Effect of Halogen Substitution on the Regioselective Deiodination of Thyroid Hormone Analogues by Deiodinase Mimics
2025-02-03
The deiodination of thyroid hormones with peri-substituted naphthalene diselenol reveal that the regioselectivity towards iodine is not altered upon introduction of more electronegative halogens (F, Cl and Br), reinforcing the concept of halogen bonding in the deiodination reactions.
Chem. Eur. J. 2025, 31, e202404455.
Emerging Role of Noncovalent Interactions and Disulfide Bond Formation in the Cellular Uptake of Small Molecules and Proteins.
2025-01-20
The recent advances and the mechanistic aspects of intracellular delivery and role of non-covalent interactions during the cellular uptake of proteins and small molecules are described.
Chem. Asian J. 2025, 20, e202401734.
A Highly Selective Fluorescent Probe for Monitoring the Thyroid Hormone Transporter Activity in Mammalian Cells
2024-07-12
A highly selective fluorescent probe has been developed for monitoring thyroid hormone transporter activity in mammalian cells. The probe selectivity recognizes the monocarboxylate transporter 8 (MCT8) in various cell lines.

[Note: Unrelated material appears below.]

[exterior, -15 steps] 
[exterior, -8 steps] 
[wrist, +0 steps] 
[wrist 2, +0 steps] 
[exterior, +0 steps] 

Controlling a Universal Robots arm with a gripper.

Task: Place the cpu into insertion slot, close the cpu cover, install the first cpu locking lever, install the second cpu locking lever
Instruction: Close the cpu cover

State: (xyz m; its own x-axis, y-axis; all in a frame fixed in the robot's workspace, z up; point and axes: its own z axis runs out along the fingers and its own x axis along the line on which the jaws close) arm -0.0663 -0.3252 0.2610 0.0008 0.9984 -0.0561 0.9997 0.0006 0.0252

Chem. Eur. J. 2024, 30, e202401719
A Redox Modulatory SOD Mimetic Nanozyme Prevents the Formation of Cytotoxic Peroxynitrite and Improves Nitric Oxide Bioavailability in Human Endothelial Cells.
2023-07-28
The SOD mimetic CeVO4 nanozymes effectively regulate the bioavailability of both NO and superoxide, the two key constitutive molecules of vascular endothelium, even in the absence of the cellular SOD enzyme.
Adv. Healthcare Mater. 2023, 12, 202300621.
Antioxidant and Prooxidant Nanozymes: From Cellular Redox Regulation to Next-Generation Therapeutics.
2023-04-21
The advances in the development of redox-active nanozymes and their biomedical applications are described. We highlight the therapeutic significance of the antioxidant and prooxidant nanozymes in various diseases such as cancer, neurodegeneration, and cardiovascular diseases.
Angew. Chem. Int. Ed. 2023, 62, e202301232.
A Simple Substitution on Thyroid Hormones Remarkably Alters the Regioselectivity of Deiodination by a Deiodinase Mimic.
2022-11-15
The modulation of the electronic properties of the iodine atoms in thyroxine (T4) through the phenolic group has a remarkable influence on the regioselectivity of the deiodination.
Chem. Eur. J. 2023, 29, e202203111.
Cerium vanadate nanozyme with specific superoxide dismutase activity regulates mitochondrial function and ATP synthesis in neuronal cells.
2020-10-20
The first example of a nanozyme that can fully substitute the function of SOD1 and SOD2 in neuronal cells and regulate the synthesis of ATP under oxidative stress conditions is described.
Angew. Chem. Int. Ed. 2021, 60, 3121.
Modulation of Redox Signalling and Thiol Homeostasis in Red Blood Cells by Peroxiredoxin Mimetics.
2020-09-11
The first examples of selenium compounds that can prevent the oxidative stress-induced eryptosis by exhibiting an unusual Prx2-like redox activity under conditions when the cellular Prx2 and CAT enzymes are inhibited.